After she was convicted, Jones was slapped with sentence enhancements for what prosecutors described as her position as a drug ringleader and for carrying a gun during the crime. (She denied she was the ringleader, and a legal concealed-carry permit in her name was used as “evidence” that she was going to use the firearm in the course of a drug conspiracy.) Her sentence also was enhanced for what prosecutors described as false testimony in her defense.

Federal sentencing guidelines are different from Texas’. To ensure uniformity across the nation, federal courts use a grid that scores various enhancements, adding time to a sentence: If you committed your crime while out on probation or supervised release — bump up a number. If you’ve been to prison before — bump up a number. Judges can decide whether to follow the guidelines, but the law says they must consider them.

With all the enhancements piling up, the judge sentencing Jones had only one punishment option, and it was essentially a death sentence. “I deserved some time,” she says. “I was a middle person, but I ended up being labeled as a kingpin.” She was initially sent to federal prison in Tallahassee, Florida — something Jones says was doubly hard on her family, “like a second punishment.”

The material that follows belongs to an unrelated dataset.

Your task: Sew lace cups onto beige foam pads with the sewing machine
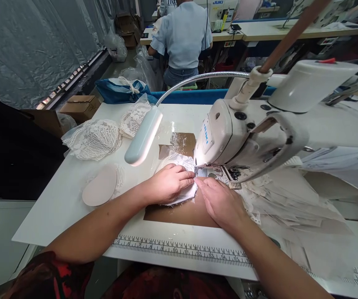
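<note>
At the centre of the frame the left hand [166, 182] lies flat, fingers extended and together, pressing a white lace piece [183, 195] onto the table [57, 203]; the right hand [220, 201] lies just beside it, palm down, fingers stretched toward the needle area under the sewing machine [228, 141]; neither hand grips anything, both only pin the cloth down. The lace piece sits just below the machine head, partly covered by the left hand; its long axis seems to run from lower left to upper right, its far end pointing in under the presser foot. To do this well, I judge, keep the fingertips clear of the needle; feed evenly with both palms; hold the edge straight. A lamp [144, 137] hangs left of the machine; more lace [93, 139] lies at upper left.
</note>
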A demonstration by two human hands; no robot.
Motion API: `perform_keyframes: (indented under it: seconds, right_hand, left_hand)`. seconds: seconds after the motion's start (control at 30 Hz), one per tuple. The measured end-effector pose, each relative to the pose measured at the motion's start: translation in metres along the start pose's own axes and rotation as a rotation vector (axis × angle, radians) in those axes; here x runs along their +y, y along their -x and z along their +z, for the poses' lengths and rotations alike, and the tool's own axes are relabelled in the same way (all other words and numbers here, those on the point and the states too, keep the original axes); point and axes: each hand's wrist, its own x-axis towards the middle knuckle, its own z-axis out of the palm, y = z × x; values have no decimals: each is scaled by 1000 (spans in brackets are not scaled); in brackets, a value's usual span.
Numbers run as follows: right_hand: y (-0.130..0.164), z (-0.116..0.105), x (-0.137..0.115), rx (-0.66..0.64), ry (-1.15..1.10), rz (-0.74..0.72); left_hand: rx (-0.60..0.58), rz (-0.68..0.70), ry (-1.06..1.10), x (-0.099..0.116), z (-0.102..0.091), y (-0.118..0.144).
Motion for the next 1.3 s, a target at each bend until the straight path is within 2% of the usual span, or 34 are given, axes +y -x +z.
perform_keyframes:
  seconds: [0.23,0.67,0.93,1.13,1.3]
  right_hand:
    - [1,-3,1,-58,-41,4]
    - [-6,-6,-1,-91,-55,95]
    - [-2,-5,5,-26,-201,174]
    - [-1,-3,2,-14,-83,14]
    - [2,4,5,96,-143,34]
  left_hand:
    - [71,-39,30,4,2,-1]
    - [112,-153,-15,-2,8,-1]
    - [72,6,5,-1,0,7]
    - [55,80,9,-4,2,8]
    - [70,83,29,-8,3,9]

After five years, she had serious doubts about whether she’d ever get out (there was no possibility of parole; a clemency petition was her only hope). By then, she’d heard many stories similar to her own and had friends who’d died in the system. “Still, I couldn’t see myself dying in prison,” she says.

Now Jones counts herself among the lucky ones. In April, she was released after receiving clemency from President Barack Obama — part of an effort to commute the sentences of inmates given harsh penalties during the 1990s war on drugs.

Jones’ attorney, Brittany Barnett-Byrd, remembers getting a phone call from the Office of the Pardon Attorney at the U.S. Department of Justice. “She said the president had just granted clemency to Sharanda and her release date would be April 16th, 2016,” Byrd says. “I had just 15 minutes to call her daughter and for me to cry really, really hard and get myself together before calling Sharanda. The first thing I said was: ‘You’re going home.’”

There’s little evidence Texas’ habitual offender laws work. A 2000 report commissioned by the U.S. Department of Justice into three-strikes laws across the nation found that they had virtually no impact on crime rates. (Surprisingly, the researchers also found that the laws hadn’t clogged up the courts and jails as much as expected; prosecutors and judges had found work-arounds and the effort had largely been “a symbolic campaign,” according to the report.)

Those findings were confirmed 12 years later by California criminologist Robert Nash Parker, who found that the state’s three-strikes law had done nothing to reduce its crime rate.

Instead, crime had been decreasing at about the same rate in every state in America for two decades.

Texas has made halting but significant progress in criminal justice reform. In recent years, it closed three prisons; in the last legislative session, truancy for juveniles was decriminalized, and property theft thresholds were brought in line with inflation, a change that will likely push incarceration rates down significantly.

It’s a start, but many want to see it go further. The Texas Public Policy Foundation (TPPF), a conservative think-tank that supports sentencing reform from an economic standpoint, suggests legislators consider whether sentence enhancements actually deter criminal conduct and if there are alternatives.

TPPF also points out the absurdities of some of the felony offenses that can lead to a third strike: practicing acupuncture without a license, “violating bingo regulations” and bigamy, for example.

In the meantime, Dayries sits in his prison cell at Walker County’s Ellis Unit, hoping somebody will reply to one of the letters he sends asking for help. He spends his days working out in the gym and reading the Bible. In six years he’s had no communication with his mother or siblings. Nor does his daughter visit. “I hope she never does,” he says. “I’d like to get out of here and see her.

“I’m so happy for [Sharanda Jones] that she’s out. I’m so happy that somebody stepped in and said enough is enough. My day’ll come.”